How chatbots might not help at all
However, while China’s WeChat messaging service has successfully used third-party chatbot support to establish itself as the kind of one-stop customer/brand platform that Facebook is seeking to create, it’s not clear if consumers in the U.S. will warm to the concept as quickly. If customers end up viewing chatbots as a fun, convenient, time-saving way to engage with brands, the potential upside for those brands (and for Facebook) are enormous. If, on the other hand, people come to see chatbots as the mobile-first version of those automated customer service phone trees that everyone hates, this technology will probably never see its full potential.
A lot will depend on how pleasant (and how lifelike) the bot experience is for customers. And that, in turn, will depend in large part on how much customer information those chatbots will have access to. If you message a brand and say you want to buy pants, will the chatbot know your gender, your pants size, or the fact that you loathe low-waisted jeans? Or will they have to gather all that information by asking you a long series of pants-related questions? Right now, it’s an open question. If Facebook provides brands with access to customer information as part of their Facebook Messenger integration (or allows them to easily import data from other sources), it should be possible to replicate the personalized customer experience that makes mobile such a compelling technology for audience engagement. If not, the experience may be pretty frustrating.

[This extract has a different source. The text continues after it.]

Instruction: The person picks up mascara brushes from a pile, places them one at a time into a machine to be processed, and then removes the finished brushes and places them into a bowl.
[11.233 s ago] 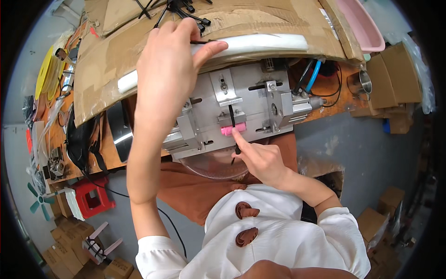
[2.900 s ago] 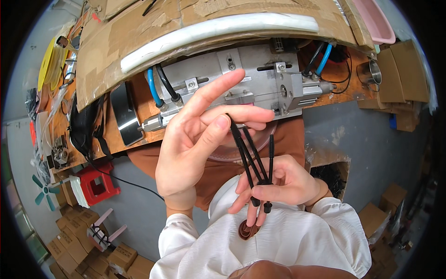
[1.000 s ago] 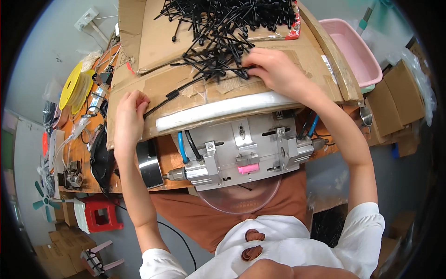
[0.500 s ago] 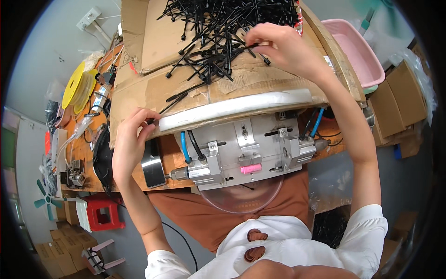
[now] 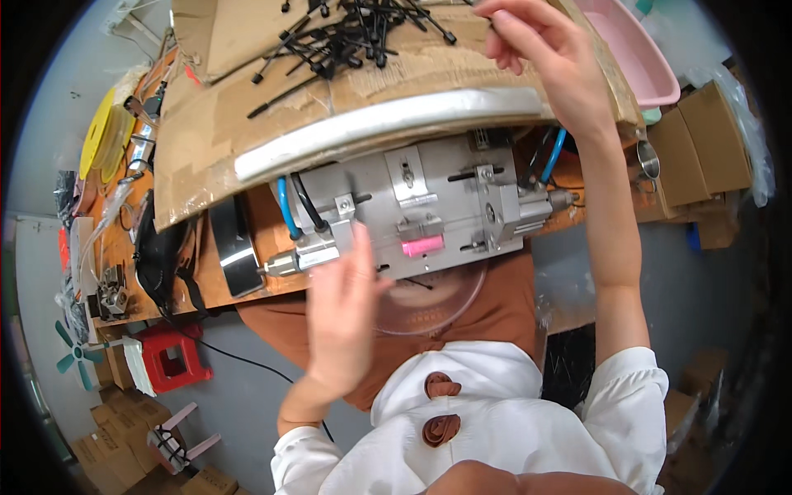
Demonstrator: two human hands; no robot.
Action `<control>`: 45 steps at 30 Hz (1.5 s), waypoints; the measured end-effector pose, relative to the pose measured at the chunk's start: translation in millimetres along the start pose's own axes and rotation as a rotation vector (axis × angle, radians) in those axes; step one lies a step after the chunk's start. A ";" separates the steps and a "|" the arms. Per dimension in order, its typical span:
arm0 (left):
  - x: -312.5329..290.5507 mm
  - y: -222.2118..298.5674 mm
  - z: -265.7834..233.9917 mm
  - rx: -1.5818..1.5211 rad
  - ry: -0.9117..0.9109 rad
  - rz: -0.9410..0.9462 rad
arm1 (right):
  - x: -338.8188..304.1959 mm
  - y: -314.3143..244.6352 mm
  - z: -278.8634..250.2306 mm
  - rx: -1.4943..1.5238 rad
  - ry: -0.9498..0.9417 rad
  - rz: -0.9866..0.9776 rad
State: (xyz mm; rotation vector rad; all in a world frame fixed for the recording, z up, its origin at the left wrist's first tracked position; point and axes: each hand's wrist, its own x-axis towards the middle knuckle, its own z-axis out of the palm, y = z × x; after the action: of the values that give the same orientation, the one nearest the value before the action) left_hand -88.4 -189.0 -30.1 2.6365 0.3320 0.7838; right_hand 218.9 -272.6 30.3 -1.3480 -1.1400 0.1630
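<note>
1. My left grip (image 5: 340, 313) has come down from the edge of the cardboard (image 5: 198, 165) to the metal fixture (image 5: 378, 216), leaving only my right grip (image 5: 551, 58) beside the black sticks (image 5: 363, 41)
2. The left is blurred, its hold untellable; the right curls loosely, but I cannot tell whether it has anything
3. The sticks lie crisscrossed on the cardboard, thin with thicker ends

A loose, softly creased white top (image 5: 495, 437), closer in than the fingers (image 5: 360, 256), has short, full sleeves (image 5: 631, 388) gathered at the edge and two brown cloth rosettes (image 5: 442, 385); a rust-brown garment (image 5: 513, 301) covers the legs.
</note>
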 end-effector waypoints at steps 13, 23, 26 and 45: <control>-30.6 41.3 73.7 0.215 -0.184 -0.113 | -76.5 -44.5 -11.6 0.218 0.190 -0.083; -11.5 29.3 44.1 0.175 -0.235 -0.027 | -171.1 -46.1 66.1 -0.526 0.022 -0.058; 50.6 -2.6 0.1 0.244 0.027 0.020 | -204.6 -30.6 89.7 -0.597 -0.099 -0.070; 109.6 -89.3 -37.2 0.192 0.195 0.002 | -88.6 -26.2 56.9 -0.851 0.059 -0.233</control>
State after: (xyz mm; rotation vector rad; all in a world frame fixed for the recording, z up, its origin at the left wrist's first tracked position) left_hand -30.3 -62.5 14.3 2.7417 0.4785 1.0616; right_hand 121.6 -302.1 -7.5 -1.9121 -1.3669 -0.5934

What does Facebook’s announcement mean for your brand right now?
For most brands, the smart move will be to wait and see. Only about 40 chatbots are currently live on the Facebook Messenger platform and it’s too early to tell if they’ll prove to be an effective way to reach most customers. Similarly, while Facebook is currently not charging brands to use chatbots on its platform, that’s expected to change over time, making it hard to tell what the full cost of engaging with customers via this platform will be over the long haul. (Plus, with Google and other big names reportedly planning their own chatbot support, Facebook likely won’t be the only game in town.)

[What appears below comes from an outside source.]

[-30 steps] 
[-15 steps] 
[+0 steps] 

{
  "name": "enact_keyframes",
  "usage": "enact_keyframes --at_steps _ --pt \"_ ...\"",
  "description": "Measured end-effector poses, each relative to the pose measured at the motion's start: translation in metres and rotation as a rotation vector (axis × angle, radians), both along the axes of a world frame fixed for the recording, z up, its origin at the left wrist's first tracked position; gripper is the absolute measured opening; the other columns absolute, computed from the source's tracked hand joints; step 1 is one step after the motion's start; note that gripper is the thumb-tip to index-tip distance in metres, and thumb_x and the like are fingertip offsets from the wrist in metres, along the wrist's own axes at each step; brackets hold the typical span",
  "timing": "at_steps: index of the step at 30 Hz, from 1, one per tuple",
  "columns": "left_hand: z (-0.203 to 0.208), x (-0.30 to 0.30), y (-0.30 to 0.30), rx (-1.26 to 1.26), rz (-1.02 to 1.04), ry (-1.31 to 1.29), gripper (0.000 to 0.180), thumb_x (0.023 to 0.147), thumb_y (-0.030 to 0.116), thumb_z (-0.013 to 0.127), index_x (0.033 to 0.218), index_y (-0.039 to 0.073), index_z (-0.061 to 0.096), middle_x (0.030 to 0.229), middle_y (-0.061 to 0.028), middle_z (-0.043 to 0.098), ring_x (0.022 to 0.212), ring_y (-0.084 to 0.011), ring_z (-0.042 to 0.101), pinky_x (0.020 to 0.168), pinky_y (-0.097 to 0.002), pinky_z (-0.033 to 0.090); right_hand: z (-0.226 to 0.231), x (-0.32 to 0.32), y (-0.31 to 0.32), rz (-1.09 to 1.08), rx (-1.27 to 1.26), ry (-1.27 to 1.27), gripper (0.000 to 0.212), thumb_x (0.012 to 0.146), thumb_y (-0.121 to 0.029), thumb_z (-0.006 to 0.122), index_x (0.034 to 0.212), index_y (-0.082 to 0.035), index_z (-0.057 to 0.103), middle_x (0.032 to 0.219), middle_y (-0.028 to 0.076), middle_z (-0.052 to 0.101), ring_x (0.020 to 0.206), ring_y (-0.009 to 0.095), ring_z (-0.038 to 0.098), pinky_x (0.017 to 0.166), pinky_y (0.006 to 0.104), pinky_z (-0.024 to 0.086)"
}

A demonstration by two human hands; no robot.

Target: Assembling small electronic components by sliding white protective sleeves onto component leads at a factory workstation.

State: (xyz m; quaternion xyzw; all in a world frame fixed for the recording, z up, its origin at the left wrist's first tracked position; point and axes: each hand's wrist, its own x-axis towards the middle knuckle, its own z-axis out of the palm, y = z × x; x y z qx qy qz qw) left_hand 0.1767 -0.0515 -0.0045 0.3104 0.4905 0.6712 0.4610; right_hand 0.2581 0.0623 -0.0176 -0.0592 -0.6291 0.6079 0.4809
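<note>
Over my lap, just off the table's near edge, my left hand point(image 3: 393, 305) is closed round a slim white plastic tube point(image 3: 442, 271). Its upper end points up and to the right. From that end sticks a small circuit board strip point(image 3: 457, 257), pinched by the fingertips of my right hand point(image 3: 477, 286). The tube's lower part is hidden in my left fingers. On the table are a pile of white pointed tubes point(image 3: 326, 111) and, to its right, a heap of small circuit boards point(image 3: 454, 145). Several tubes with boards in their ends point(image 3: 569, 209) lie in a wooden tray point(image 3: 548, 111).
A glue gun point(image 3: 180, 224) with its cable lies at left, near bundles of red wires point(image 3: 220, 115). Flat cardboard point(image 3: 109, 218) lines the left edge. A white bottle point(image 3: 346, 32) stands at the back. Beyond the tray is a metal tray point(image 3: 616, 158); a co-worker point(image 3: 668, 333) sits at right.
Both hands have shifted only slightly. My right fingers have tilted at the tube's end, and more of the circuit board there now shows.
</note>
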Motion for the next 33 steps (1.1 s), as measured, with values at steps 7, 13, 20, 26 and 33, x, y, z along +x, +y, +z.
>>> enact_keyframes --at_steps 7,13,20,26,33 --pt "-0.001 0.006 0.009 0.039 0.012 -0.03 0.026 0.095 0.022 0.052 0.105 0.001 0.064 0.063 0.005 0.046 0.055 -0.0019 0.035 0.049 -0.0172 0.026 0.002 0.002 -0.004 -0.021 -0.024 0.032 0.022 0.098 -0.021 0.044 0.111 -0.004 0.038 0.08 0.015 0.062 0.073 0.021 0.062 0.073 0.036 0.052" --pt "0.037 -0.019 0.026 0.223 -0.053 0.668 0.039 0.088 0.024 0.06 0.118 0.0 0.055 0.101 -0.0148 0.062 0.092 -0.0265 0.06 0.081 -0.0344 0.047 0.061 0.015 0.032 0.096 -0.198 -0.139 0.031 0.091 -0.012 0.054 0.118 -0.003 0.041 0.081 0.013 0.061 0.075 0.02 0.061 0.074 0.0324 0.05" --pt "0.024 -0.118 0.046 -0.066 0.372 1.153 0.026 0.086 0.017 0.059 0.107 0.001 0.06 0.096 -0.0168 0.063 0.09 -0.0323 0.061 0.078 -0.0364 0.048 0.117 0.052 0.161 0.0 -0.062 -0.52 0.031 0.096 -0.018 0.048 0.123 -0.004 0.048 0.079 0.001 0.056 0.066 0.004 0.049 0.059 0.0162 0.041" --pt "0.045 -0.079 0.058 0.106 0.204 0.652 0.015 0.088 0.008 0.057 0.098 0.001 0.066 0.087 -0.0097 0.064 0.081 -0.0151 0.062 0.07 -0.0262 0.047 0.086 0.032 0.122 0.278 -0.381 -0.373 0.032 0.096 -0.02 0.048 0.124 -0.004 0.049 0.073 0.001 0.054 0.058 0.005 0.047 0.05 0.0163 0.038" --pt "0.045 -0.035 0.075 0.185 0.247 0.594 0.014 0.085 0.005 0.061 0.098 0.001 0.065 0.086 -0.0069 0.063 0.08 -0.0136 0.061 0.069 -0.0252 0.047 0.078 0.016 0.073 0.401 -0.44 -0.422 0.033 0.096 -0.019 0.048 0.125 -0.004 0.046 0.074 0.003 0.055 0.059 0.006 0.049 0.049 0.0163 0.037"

However, this announcement definitely DOESN’T mean that apps are suddenly on the verge of extinction. Brands with mobile apps have a major advantage when it comes to collecting data and successfully engaging their customer base, and Facebook will have to demonstrate that its new chatbot functionality can provide a better, more effective experience for customers and brands alike before widespread adoption takes place.
Thoughtful, personal marketing will always win
Keep an eye on this space. But make sure you don’t neglect your mobile efforts. Even if chatbots do someday supplant apps and other engagement channels, brands that have been successfully cultivating and engaging their customers on mobile are going to be uniquely positioned to take advantage of the possibilities that bots offer.
To build a strong customer/brand relationship, you need to know how to gather useful, actionable customer data, and how to use that data to drive the kind of thoughtful, personal interactions that great customer experiences are built on. That’s going to be true whether you’re engaging with your audience via chatbot, mobile app, website, email, or anything else.
Technology is important, but it’s the relationships that technology makes possible that enable a brand’s long term success.